Both Fiset and MacDonald said they then drove Maniyogena to the detachment and put him in a cell.
“He was fine”
On Thursday, the inquest heard from Shannon Case, a community member who volunteered to drive the community ambulance that day.
Case said she first drove to where MacDonald’s truck was, but didn’t see anyone. She said she then called Bussey to find out where she needed to go.
Bussey said he then called Fiset who told him that Maniyogena had been brought to the detachment and placed in a cell. Bussey said he asked about his condition and whether he needed treatment. He said Fiset told him he was “fine.”
“My main concern was whether he was conscious or not. [Fiset] said he was walking and talking,” Bussey said.
Bussey said Fiset told him Maniyogena didn’t need to be seen by a nurse right away.
When asked why he didn’t argue with Fiset, after being told by MacDonald that Maniyogena was unconscious, Bussey said he assumed the bylaws officer was just new and inexperienced. Fiset, on the other hand, was a very experienced policeman, Bussey said.
“[MacDonald] panicked, he was new… I accepted [Fiset’s] live. I trusted his assessment,” he testified.
But Fiset gave a completely different recollection of the events. He testified that he was the one who called Bussey about Maniyogena’s condition. He told the inquest it was Bussey who determined that Maniyogena did not need immediate medical intervention.
Fiset said he was never aware of Maniyogena’s head injury and was only worried about the cut above his eye. He said Bussey told him to wait until Maniyogena “sobered up” before taking him to the health center.
“It’s the medical experts,” Fiset said. “I’m not.”
But Bussey testified that waiting until someone had sobered up to examine him wasn’t ‘best practice’ and he didn’t believe it had ever happened in his seven years working as a nurse in Nunavut. .
In his testimony, Fiset said Maniyogena was sensitive when brought into cells. MacDonald, on the other hand, said he never saw Maniyogena regain consciousness after jumping out of the vehicle window.
Kugluktuk RCMP Detachment surveillance video shown to the inquest showed Maniyogena lying motionless on the floor of the cell as officers removed his clothes and wiped the blood above his eye.

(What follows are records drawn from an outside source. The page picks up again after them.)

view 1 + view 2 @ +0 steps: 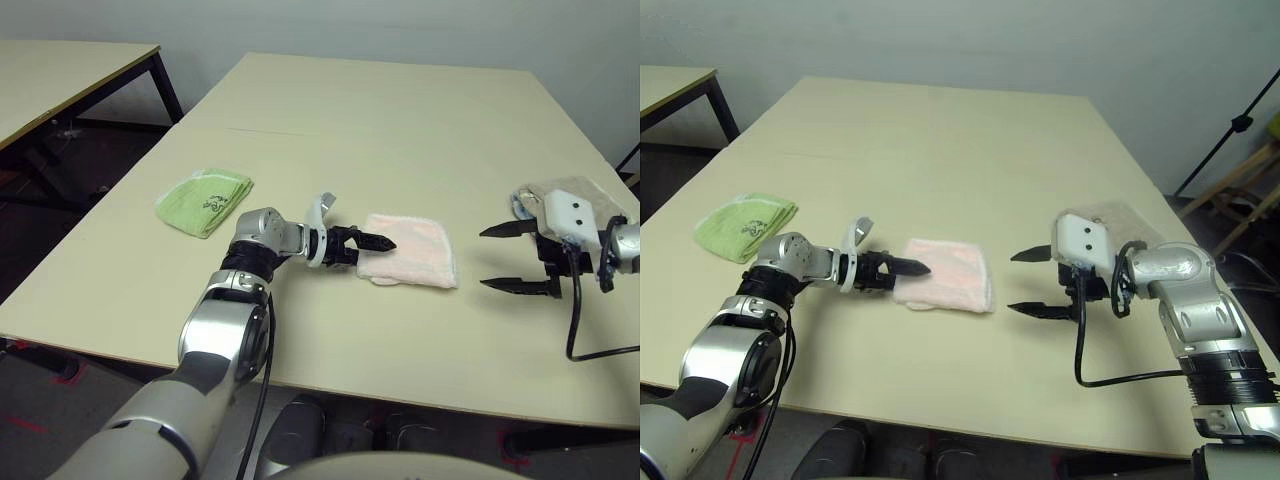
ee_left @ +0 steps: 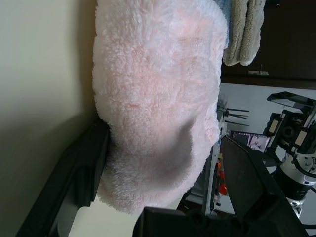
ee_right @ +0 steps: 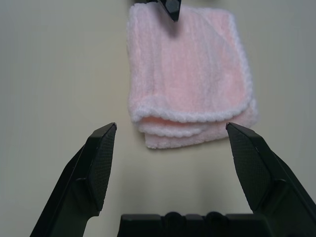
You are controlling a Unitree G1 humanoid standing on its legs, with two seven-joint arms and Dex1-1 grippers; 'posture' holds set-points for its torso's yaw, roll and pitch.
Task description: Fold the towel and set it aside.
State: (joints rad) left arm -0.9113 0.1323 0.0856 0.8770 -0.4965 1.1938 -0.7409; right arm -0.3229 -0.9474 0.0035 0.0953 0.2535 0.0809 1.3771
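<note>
The folded towel (image 1: 410,251) lies on the table (image 1: 400,120) just right of the frame's centre. The left gripper (image 1: 372,243) sits at its left edge, fingers over that edge. Further left lies a second folded towel (image 1: 204,200). At the right of the frame, the right gripper (image 1: 515,257) stands apart from the towel, with folded cloths (image 1: 570,190) behind it.
</note>
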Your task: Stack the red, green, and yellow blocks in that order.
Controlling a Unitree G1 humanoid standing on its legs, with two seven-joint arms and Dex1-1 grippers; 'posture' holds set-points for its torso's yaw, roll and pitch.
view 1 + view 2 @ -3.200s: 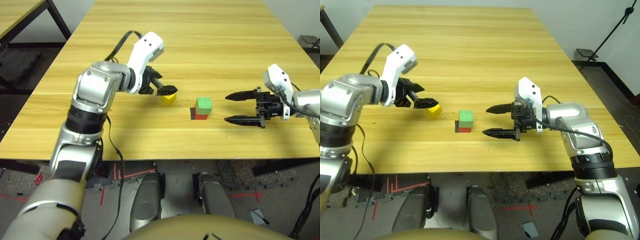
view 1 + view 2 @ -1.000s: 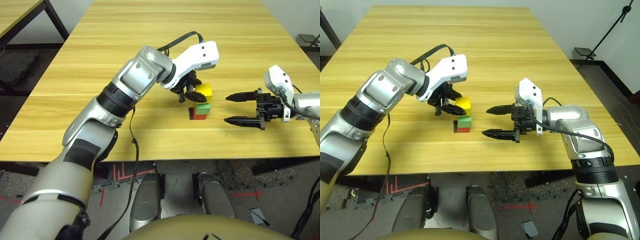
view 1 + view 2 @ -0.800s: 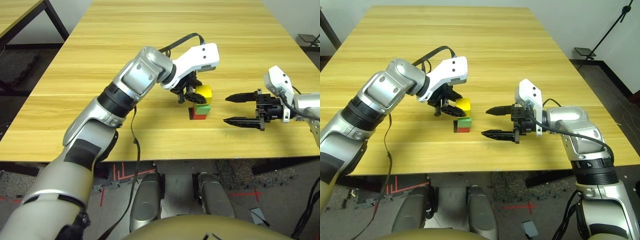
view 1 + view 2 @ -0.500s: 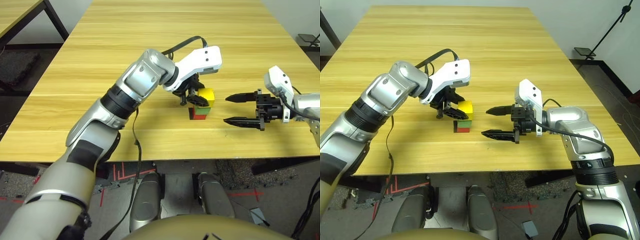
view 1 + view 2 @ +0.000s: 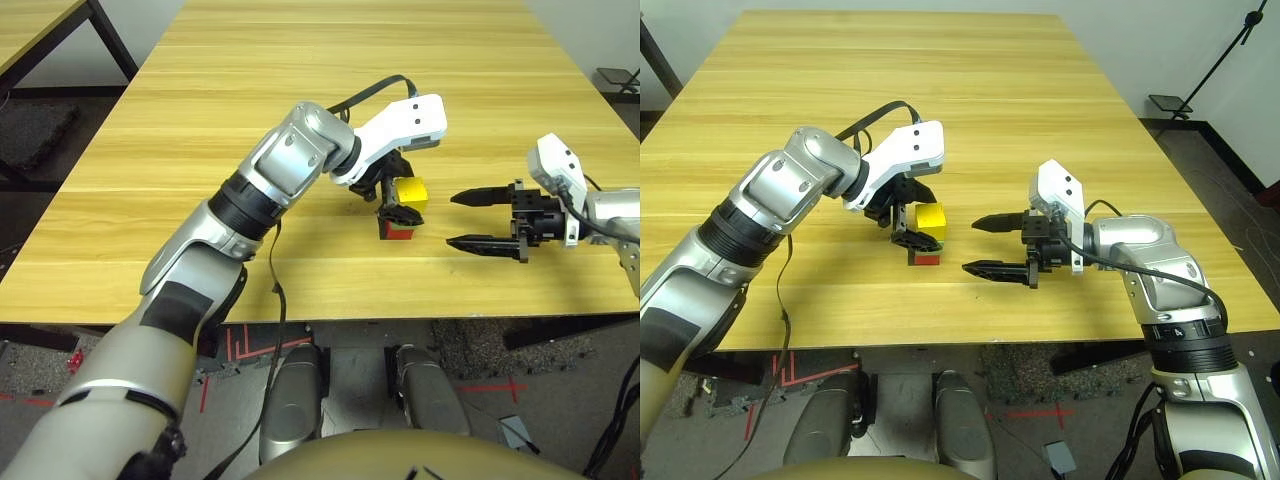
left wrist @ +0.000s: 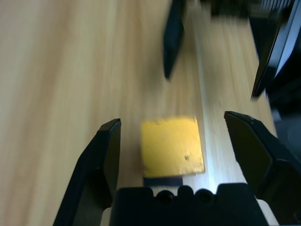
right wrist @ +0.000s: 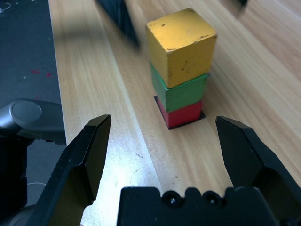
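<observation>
The yellow block (image 7: 181,44) sits on the green block (image 7: 181,89), which sits on the red block (image 7: 182,113); together they make an upright stack on a flat black square patch. My left gripper (image 5: 398,202) is open, one finger on each side of the yellow block (image 6: 171,146) with a gap to both fingers. My right gripper (image 5: 454,218) hovers open to the right of the stack, pointing at it and apart from it. In the left eye view a left finger covers most of the green block.
The wooden table (image 5: 300,80) stretches far behind and to both sides of the stack. Its front edge runs a short way in front of the blocks. A second table's corner (image 5: 40,30) stands off at the far left.
My left gripper carried the yellow block from the table at the left onto the green block, lowered it, and opened off it. The right arm has not moved.
</observation>
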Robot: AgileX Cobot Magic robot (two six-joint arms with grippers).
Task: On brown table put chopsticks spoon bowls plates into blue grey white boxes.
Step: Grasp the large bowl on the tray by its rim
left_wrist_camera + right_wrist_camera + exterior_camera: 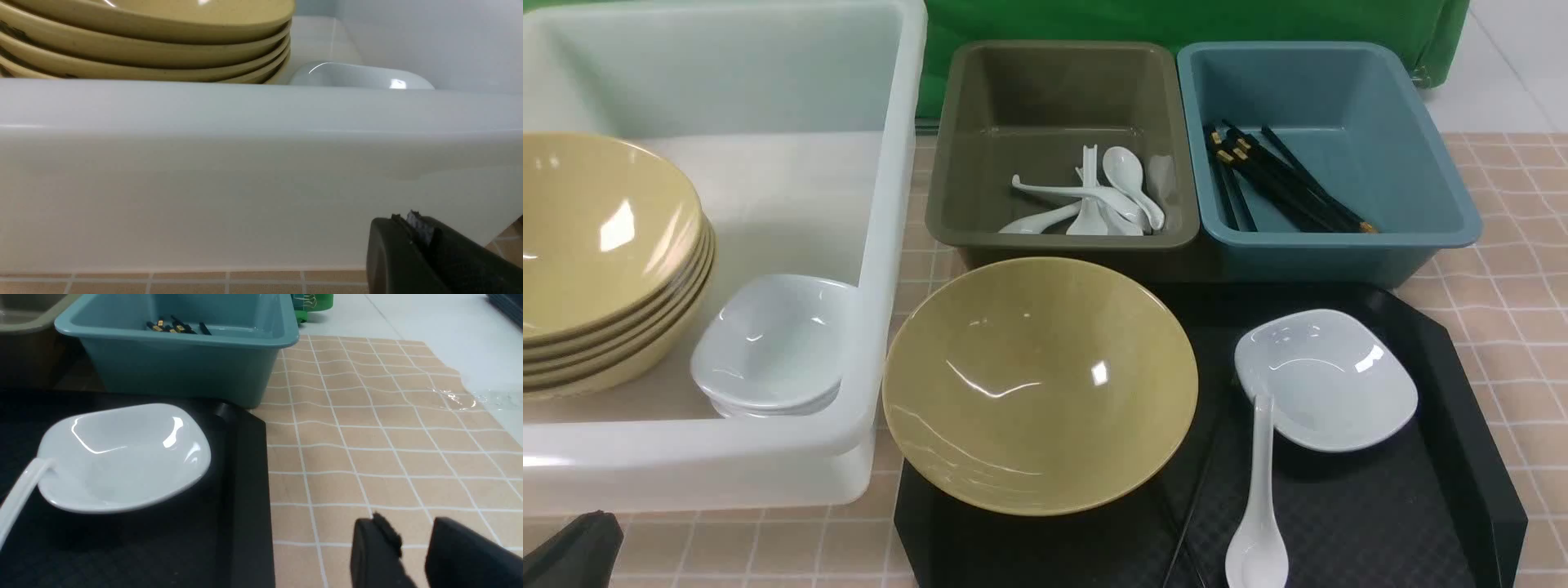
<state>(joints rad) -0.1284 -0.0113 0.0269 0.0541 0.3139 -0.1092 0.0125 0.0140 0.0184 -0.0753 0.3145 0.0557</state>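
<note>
left tool (410, 234): black fingers only partly in frame, opening cannot be told; holds nothing visible, sits low just beside the outer wall of the white tub (245, 183)
right tool (412, 535): fingers parted by a narrow gap, bare worktop shows between them; holds nothing, touches nothing
worktop (367, 449): pinkish-tan sheet with a white grid, directly under the right tool, wrinkled farther out
black tray (245, 490): edge just beside the right tool, on its inner side
white plate (122, 457): on the tray, ahead of the right tool and inward, apart from it
white spoon (20, 494): on the tray past the plate, handle end touching the plate's rim
yellow bowl (1037, 384): on the tray's far side from the right tool, upright, overhanging the tray edge
teal-blue box (184, 367): beyond the plate, holds black chopsticks (175, 326)
olive-grey box (1062, 106): touching the teal-blue one, holds several white spoons (1094, 204)
stack of yellow bowls (163, 53): inside the tub, over the wall from the left tool
stacked white plates (359, 77): in the tub, just beside the bowls
room: green cloth (1176, 20) behind the boxes, pale floor (429, 318) past the worktop
</note>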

Need for immediate medical attention
On Thursday, the inquest also heard from an expert witness, Dr Harold O’Connor, a specialist in emergency medicine.
O’Connor testified that Maniyogena needed medical attention immediately after he fell from the truck, which drew a round of applause from members of the public attending the inquest.
O’Connor said the level of consciousness Maniyogena would have shown immediately after his fall, and while he was placed in a cell, should have prompted law enforcement to get him medical attention.
O’Connor also recommended that vehicles used to transport prisoners be equipped to ensure prisoners are safe and cannot walk out on their own.
The jury is expected to begin deliberations on Friday to come up with non-binding recommendations on how to prevent similar deaths in the future.